[R] R Production Performance
Zitan Broth
zitan at mediasculpt.net
Thu Sep 25 23:20:35 CEST 2003
Hi Joe,
Thanks for your message,
> I'm doing something similar using PL/R (an R procedural language handler
> extension to Postgres that I wrote) with Postgres, R, and PHP. In
> Postgres 7.4 (currently at beta3) or with a back-patched copy of 7.3,
> you can preload the R interpreter when the Postgres postmaster first
> starts. This means that essentially R is running as part of the Postgres
> daemon.
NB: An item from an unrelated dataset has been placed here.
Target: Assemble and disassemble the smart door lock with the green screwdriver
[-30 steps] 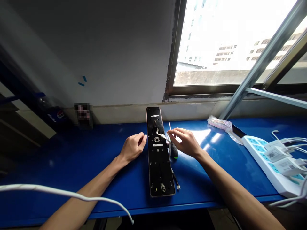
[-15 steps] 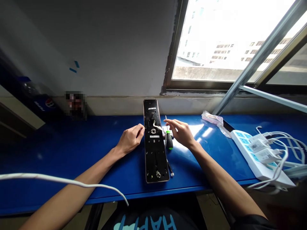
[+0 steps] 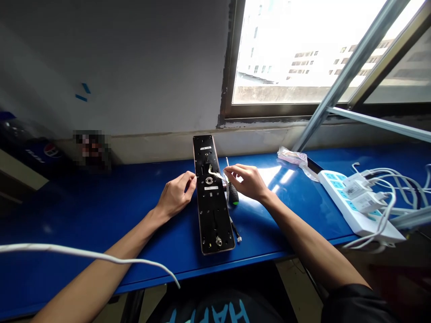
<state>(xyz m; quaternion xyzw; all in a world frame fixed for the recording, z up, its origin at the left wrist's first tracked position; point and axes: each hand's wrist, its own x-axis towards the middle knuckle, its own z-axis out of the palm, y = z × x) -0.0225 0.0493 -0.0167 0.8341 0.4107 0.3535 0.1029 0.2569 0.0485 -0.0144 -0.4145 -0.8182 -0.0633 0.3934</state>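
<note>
A long black panel point(image 3: 214, 220) with screws, labels and a round metal fitting lies lengthwise on the blue table point(image 3: 148, 260). My left hand point(image 3: 177, 194) rests at its left edge, fingers curled together; whatever they may hold is hidden. On the other side my right hand point(image 3: 245, 180) is closed in a pinch beside the panel's right edge, near a white cable point(image 3: 218, 175); what it pinches is too small to tell. Partly under that hand lies a screwdriver point(image 3: 233, 194) with a black and green handle. A short lead with a connector point(image 3: 239, 238) sticks out lower right.
A white power strip point(image 3: 343, 197) with plugged chargers and cables lies at the right. Behind it are a plastic packet point(image 3: 292, 156) and a slanted metal bar point(image 3: 346, 72). A bottle point(image 3: 43, 154) stands far left. A white cable point(image 3: 84, 254) hangs across the lower left.
My right hand has closed from spread fingers to a pinch and now covers part of the screwdriver. The whole view has shifted, with the scene appearing slightly further left.
</note>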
Whenever a connection is made to the database, the forked
> process already has an initialized copy of R running inside it. The
> startup savings I see are similar to what you did (2.2 seconds versus
> 0.009 seconds):
That sounds cool, it also avoids the file IO. I'm an R newbie, but could I
achieve something similar with pure PHP. I was considering trying to use
SWIG for accessing R ( and another package OOQP ). I am currently working
with MySQL for a demo project, but we have always been considered Postgres
as a more robust database (it actually has stored procedure languages for
example). I think I may have to give your PL/R a serious look (although I
can't access you site just now).
Are you 'process managing' your calls to R to ensure that it is thread safe
or have you found this unnecessary with the php/postgres/R combo?
Awesome, Z.
> ------------------------------------------------------------------
> Function -- intentionally very simple:
> --------------------------------------
> create or replace function echo(text) returns text as 'print(arg1)'
> language 'plr';
>
> Without preloading (first function call):
> -----------------------------------------
> regression=# explain analyze select echo('hello');
> Total runtime: 2195.35 msec
>
> Without preloading (second function call):
> -----------------------------------------
> regression=# explain analyze select echo('hello');
> Total runtime: 0.55 msec
>
> With preloading (first function call):
> -----------------------------------------
> regression=# explain analyze select echo('hello');
> Total runtime: 9.74 msec
>
> With preloading (second function call):
> -----------------------------------------
> regression=# explain analyze select echo('hello');
> Total runtime: 0.59 msec
> ------------------------------------------------------------------
>
>
> In both cases the second (and subsequent) function calls are even faster
> because the PL/R function itself has been precompiled and cached.
>
> I call the PL/R function from PHP to read my data directly from the
> database, process it, and generate whatever charts I need. Here's a very
> simple example:
>
>
> The PL/R function:
> ------------------------------------------------------------------
> create type histtup as
> (
> break float8,
> count int
> );
>
> create or replace function hist(text, text)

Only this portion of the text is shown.